WHAT THE EXERCISE ASKS: If a line in the records below contains the word "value", return that line.

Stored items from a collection
________________________________________

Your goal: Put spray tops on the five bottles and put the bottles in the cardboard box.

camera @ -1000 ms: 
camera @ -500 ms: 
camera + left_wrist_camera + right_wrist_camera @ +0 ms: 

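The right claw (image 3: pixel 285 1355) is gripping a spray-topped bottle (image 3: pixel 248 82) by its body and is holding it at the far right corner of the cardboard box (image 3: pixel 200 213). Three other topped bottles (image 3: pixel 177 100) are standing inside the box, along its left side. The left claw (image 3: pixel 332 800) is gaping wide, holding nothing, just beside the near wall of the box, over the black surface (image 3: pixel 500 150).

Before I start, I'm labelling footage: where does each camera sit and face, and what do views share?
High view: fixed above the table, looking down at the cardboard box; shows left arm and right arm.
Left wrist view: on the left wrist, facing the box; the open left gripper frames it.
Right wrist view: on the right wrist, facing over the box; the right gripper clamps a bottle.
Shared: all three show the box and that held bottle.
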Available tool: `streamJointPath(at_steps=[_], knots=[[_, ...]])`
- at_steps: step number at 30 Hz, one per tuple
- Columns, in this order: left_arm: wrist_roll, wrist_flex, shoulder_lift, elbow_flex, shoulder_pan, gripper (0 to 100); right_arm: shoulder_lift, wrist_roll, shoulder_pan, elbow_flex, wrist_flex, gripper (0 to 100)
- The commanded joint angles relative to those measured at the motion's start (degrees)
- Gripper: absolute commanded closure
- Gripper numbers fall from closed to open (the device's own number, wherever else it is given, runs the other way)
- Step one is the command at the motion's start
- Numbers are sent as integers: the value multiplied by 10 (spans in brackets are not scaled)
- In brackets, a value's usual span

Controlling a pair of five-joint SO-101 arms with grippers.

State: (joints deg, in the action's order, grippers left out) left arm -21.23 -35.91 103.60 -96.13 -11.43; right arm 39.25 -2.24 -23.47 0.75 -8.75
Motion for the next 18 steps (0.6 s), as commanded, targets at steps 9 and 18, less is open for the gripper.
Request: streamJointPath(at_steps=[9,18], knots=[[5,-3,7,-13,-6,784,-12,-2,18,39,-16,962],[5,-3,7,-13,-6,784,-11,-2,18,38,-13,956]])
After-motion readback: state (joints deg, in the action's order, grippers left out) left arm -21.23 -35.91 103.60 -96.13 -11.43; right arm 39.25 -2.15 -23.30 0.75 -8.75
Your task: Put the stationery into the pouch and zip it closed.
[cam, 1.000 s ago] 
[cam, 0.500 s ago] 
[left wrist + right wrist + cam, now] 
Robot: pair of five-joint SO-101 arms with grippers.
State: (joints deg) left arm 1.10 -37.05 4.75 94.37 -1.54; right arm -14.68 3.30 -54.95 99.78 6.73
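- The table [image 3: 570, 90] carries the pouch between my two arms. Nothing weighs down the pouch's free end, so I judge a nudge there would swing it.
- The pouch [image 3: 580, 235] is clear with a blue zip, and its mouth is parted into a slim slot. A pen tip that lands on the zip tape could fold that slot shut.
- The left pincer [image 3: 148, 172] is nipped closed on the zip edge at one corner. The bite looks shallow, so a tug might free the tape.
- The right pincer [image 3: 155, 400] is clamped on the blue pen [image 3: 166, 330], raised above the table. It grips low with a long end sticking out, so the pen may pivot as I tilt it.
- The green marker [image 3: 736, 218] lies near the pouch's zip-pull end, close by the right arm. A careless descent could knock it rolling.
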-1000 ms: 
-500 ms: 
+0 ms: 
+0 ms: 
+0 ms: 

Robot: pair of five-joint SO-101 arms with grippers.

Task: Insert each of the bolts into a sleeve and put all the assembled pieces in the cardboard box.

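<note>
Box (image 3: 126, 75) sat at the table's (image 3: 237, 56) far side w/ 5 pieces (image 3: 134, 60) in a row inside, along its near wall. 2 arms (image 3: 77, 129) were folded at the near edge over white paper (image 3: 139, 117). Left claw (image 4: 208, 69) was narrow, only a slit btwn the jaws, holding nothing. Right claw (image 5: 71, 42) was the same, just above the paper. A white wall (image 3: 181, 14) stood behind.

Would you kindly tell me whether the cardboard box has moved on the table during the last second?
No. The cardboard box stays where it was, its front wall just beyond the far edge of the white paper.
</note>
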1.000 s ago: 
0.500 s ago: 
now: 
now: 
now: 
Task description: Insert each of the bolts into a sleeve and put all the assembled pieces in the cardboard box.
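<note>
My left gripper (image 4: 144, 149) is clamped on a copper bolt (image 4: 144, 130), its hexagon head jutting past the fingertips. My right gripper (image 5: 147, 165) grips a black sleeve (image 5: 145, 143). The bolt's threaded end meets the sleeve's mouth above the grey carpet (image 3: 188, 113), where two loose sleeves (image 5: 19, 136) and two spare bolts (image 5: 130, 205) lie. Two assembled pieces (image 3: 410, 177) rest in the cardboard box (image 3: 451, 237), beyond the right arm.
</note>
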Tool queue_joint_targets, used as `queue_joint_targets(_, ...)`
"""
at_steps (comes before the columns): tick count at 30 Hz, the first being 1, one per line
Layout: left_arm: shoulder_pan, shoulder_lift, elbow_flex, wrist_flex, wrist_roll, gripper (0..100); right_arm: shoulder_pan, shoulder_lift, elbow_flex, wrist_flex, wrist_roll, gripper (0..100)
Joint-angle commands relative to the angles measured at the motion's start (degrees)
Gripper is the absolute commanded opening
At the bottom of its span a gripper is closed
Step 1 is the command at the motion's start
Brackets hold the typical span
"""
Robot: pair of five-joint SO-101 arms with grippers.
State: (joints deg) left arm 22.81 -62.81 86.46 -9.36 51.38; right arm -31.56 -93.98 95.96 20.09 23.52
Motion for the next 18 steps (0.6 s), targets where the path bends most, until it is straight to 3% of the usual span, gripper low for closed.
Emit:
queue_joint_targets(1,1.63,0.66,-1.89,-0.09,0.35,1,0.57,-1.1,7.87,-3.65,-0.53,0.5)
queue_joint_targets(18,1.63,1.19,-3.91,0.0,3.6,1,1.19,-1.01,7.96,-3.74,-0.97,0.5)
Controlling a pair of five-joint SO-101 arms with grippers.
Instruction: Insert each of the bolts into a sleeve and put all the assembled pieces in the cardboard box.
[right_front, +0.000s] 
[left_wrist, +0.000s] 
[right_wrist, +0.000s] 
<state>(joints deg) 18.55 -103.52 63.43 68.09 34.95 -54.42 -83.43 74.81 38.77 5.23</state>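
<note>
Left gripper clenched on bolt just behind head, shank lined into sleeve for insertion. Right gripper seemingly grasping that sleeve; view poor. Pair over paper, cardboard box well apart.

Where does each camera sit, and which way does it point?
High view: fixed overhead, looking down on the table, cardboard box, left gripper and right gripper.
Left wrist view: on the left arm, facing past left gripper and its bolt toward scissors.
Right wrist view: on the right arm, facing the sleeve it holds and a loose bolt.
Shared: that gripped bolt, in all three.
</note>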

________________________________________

RESPONSE BOX:
- Numbers are sent as integers: the value multiplied by 10 (spans in brackets are not scaled)
- In brackets, a value's usual span

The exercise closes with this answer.